Encheloclarias velatus
- Conservation status: Vulnerable (IUCN 3.1)

Scientific classification
- Kingdom: Animalia
- Phylum: Chordata
- Class: Actinopterygii
- Order: Siluriformes
- Family: Clariidae
- Genus: Encheloclarias
- Species: E. velatus
- Binomial name: Encheloclarias velatus H. H. Ng & H. H. Tan, 2000

= Encheloclarias velatus =

- Authority: H. H. Ng & H. H. Tan, 2000
- Conservation status: VU

Species of fish

Encheloclarias velatus is a species of airbreathing catfish endemic to Indonesia. It is only known from the Batang Hari drainage in central Sumatra, and Bintan Island.
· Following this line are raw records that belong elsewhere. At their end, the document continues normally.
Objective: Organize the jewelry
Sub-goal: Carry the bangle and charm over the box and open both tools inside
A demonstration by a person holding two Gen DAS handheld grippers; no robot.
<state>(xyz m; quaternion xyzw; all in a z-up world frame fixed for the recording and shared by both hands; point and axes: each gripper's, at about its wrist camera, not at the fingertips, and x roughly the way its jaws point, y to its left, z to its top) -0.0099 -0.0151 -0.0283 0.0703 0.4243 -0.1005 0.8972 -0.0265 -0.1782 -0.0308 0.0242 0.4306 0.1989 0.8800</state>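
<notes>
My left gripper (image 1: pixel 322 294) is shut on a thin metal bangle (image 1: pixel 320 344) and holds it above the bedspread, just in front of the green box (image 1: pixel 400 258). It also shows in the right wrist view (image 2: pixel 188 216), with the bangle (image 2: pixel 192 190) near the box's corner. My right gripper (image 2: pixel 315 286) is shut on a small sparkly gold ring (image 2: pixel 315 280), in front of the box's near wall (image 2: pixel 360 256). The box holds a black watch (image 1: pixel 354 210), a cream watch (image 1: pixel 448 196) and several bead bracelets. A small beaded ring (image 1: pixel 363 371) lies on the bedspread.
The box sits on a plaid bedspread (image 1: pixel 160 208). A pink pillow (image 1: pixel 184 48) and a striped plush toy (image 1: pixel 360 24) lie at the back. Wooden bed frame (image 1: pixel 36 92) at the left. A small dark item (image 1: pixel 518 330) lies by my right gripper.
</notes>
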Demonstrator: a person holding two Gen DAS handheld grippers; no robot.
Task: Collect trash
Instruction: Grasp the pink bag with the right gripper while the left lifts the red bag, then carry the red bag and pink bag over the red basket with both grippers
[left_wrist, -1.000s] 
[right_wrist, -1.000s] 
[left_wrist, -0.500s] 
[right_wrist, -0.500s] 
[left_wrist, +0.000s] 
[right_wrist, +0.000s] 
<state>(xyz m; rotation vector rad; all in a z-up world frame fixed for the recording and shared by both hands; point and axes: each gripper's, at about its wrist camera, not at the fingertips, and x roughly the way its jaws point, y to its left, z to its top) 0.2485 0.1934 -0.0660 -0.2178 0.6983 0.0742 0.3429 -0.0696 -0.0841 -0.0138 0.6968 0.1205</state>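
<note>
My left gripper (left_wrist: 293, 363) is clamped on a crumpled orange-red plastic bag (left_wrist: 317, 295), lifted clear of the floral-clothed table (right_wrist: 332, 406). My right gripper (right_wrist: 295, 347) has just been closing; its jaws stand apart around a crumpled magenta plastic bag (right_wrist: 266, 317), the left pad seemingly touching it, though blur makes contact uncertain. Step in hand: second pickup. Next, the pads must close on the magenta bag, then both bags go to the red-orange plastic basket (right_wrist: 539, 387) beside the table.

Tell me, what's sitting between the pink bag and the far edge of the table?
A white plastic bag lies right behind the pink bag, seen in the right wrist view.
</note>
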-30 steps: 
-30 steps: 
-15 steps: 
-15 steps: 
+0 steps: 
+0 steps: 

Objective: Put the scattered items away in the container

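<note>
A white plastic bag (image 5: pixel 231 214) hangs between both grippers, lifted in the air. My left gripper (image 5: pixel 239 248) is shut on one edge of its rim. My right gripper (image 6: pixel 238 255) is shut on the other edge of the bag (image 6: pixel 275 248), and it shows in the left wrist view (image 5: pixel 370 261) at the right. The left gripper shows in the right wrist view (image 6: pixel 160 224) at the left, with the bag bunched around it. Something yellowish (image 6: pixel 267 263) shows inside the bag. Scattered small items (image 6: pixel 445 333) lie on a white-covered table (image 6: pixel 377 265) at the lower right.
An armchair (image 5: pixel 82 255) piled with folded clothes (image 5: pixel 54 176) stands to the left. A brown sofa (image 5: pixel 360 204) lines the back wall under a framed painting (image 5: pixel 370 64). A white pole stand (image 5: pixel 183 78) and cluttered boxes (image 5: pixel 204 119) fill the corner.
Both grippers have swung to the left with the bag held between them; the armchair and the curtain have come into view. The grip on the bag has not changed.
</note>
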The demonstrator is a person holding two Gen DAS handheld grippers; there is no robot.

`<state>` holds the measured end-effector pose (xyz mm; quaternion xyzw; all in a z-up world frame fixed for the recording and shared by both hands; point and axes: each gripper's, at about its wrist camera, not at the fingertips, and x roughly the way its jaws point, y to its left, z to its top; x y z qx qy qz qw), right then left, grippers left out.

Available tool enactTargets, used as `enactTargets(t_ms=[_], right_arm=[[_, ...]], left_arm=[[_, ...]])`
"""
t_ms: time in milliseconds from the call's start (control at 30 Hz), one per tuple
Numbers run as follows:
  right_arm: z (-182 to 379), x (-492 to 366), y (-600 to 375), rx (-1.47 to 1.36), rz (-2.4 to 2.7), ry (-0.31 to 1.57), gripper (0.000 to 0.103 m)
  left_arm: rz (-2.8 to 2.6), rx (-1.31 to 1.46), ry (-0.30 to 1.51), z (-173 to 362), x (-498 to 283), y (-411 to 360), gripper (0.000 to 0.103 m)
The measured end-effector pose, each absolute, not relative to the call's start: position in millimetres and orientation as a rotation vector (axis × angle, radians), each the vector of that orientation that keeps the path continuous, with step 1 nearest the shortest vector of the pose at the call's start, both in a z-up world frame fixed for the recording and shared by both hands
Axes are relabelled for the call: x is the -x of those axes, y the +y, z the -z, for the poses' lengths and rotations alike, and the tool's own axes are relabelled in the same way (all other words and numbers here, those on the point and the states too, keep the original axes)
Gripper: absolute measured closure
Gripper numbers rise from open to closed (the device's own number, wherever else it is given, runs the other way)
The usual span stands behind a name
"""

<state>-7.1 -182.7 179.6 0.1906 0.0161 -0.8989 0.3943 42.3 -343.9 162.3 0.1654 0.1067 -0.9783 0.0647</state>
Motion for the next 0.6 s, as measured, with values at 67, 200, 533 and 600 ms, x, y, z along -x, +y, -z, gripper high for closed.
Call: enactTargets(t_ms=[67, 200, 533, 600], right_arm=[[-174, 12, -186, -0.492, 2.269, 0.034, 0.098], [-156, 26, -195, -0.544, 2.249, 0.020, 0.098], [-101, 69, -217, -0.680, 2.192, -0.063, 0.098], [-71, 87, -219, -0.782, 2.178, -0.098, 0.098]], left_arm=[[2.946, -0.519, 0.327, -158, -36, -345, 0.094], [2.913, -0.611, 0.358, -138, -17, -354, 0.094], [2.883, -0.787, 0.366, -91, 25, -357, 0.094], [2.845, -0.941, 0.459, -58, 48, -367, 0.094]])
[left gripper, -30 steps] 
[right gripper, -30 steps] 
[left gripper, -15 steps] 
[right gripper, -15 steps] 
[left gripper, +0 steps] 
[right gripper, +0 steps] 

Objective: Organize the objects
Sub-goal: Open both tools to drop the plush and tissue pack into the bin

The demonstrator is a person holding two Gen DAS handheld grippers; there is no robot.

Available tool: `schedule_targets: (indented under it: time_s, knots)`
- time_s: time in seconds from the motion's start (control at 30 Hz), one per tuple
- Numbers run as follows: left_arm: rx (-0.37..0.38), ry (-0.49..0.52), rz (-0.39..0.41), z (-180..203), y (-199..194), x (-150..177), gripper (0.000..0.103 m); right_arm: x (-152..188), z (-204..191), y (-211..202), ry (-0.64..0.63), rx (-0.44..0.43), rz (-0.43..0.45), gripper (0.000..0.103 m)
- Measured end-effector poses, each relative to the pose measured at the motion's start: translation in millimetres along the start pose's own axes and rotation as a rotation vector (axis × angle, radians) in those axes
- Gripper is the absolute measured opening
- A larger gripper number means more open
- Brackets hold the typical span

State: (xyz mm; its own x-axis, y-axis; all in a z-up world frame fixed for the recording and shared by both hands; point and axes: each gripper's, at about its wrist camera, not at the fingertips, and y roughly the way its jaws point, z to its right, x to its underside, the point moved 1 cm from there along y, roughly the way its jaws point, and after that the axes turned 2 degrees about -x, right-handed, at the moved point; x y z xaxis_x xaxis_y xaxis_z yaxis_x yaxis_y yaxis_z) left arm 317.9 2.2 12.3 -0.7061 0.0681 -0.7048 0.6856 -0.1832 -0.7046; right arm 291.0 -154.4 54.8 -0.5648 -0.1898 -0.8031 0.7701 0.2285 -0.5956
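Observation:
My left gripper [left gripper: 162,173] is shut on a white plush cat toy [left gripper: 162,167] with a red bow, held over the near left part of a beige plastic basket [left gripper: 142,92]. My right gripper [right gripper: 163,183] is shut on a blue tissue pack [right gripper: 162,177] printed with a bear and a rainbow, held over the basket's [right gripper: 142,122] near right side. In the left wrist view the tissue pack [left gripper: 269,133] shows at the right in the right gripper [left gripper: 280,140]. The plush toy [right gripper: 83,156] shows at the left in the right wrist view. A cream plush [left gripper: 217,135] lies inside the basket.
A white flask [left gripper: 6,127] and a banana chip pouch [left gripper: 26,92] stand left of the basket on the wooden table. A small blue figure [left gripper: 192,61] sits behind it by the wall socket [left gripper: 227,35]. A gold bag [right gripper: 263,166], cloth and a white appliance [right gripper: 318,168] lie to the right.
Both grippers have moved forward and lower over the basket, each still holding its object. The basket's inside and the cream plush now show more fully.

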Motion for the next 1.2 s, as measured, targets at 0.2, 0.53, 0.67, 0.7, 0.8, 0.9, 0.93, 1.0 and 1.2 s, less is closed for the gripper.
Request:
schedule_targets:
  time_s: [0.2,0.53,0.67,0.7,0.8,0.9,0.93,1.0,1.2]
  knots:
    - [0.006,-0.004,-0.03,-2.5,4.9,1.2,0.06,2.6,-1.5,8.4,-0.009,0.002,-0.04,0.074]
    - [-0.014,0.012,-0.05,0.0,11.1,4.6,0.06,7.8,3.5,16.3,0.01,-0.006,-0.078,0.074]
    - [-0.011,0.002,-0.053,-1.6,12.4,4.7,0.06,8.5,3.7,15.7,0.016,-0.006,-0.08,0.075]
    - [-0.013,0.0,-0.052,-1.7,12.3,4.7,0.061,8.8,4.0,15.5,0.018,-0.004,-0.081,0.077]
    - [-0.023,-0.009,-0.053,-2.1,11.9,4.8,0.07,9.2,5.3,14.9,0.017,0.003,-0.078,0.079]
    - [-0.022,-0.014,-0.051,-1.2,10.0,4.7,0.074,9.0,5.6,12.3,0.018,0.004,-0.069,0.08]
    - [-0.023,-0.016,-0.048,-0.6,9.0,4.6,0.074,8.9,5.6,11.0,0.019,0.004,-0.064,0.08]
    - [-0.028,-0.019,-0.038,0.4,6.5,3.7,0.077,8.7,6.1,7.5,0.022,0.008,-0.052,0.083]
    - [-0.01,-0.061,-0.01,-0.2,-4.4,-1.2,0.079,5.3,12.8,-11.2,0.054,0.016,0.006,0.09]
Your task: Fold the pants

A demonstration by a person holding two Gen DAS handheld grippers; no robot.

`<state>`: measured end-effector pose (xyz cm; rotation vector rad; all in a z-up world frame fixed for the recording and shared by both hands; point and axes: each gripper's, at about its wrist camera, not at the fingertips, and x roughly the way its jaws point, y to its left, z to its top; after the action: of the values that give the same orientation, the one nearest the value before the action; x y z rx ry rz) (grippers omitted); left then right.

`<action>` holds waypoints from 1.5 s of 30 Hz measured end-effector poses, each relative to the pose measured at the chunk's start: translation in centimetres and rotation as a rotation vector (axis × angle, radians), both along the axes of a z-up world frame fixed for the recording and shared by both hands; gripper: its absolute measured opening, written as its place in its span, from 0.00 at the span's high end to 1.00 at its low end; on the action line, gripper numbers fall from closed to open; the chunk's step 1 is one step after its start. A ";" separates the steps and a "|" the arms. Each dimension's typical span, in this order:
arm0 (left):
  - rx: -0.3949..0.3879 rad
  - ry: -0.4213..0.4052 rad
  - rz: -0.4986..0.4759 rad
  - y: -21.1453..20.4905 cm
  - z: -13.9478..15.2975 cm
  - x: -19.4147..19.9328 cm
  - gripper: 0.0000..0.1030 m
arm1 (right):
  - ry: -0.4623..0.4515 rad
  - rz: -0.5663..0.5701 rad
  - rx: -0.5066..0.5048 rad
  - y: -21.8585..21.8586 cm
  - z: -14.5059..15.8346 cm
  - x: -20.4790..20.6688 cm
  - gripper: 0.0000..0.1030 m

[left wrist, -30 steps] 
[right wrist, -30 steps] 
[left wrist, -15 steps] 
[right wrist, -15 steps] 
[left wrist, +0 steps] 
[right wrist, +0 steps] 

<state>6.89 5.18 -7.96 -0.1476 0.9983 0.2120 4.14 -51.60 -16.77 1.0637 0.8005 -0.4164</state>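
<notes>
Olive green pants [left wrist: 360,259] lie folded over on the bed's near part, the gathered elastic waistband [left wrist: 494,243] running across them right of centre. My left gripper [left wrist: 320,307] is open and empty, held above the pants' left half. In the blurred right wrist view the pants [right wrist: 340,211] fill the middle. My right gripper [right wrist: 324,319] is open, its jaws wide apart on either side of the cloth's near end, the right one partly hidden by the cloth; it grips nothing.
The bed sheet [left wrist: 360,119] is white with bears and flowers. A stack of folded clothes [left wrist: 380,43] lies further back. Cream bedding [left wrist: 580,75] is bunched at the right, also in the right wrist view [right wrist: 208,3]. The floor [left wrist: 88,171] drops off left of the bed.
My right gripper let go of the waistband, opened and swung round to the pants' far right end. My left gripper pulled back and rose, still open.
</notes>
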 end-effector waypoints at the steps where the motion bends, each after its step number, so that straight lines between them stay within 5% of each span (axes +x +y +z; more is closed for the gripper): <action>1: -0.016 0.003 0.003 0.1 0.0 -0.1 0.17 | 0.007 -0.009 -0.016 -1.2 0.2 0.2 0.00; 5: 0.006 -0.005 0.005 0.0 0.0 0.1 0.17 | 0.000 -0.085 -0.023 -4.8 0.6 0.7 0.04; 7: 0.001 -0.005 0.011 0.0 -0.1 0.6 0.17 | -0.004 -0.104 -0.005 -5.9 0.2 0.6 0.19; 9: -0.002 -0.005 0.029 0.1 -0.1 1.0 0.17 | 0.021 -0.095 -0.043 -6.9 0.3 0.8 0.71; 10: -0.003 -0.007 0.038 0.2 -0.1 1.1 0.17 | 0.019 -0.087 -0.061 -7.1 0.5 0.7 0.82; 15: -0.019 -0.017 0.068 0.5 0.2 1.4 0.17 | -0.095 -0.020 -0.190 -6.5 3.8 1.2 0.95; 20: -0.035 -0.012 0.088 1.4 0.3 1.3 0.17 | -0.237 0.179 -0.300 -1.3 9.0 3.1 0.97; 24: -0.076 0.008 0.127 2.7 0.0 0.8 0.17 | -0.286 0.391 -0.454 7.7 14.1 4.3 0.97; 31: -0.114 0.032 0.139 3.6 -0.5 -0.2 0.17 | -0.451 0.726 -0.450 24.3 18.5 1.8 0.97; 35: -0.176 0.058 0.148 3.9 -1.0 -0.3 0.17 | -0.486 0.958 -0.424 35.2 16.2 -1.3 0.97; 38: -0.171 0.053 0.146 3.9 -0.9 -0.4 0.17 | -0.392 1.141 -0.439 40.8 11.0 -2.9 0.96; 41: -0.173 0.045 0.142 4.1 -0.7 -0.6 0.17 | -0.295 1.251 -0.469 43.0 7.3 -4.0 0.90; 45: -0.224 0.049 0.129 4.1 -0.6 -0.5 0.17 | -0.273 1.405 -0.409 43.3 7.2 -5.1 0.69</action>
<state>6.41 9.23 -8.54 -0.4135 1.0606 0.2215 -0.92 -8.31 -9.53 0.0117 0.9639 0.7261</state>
E. velatus differs from the other members of the genus Encheloclarias in that the anal fin and caudal fin are only confluent at the base, in meristics, and morphometrics. The dorsal surface of the head and body are uniformly very dark grey, fading to a paler colour on ventral surfaces. The adipose fin is very dark grey with a hyaline margin. The fin rays of all the other fins are dusky, with hyaline inter-radial membranes. This species reaches a length of 16.9 cm SL.

The specific name velatus is from the Latin velatus meaning concealed, referring to the fact that this is the first species of Encheloclarias found on Sumatra after 150 years of ichthyological exploration, and the secretive nature of this species.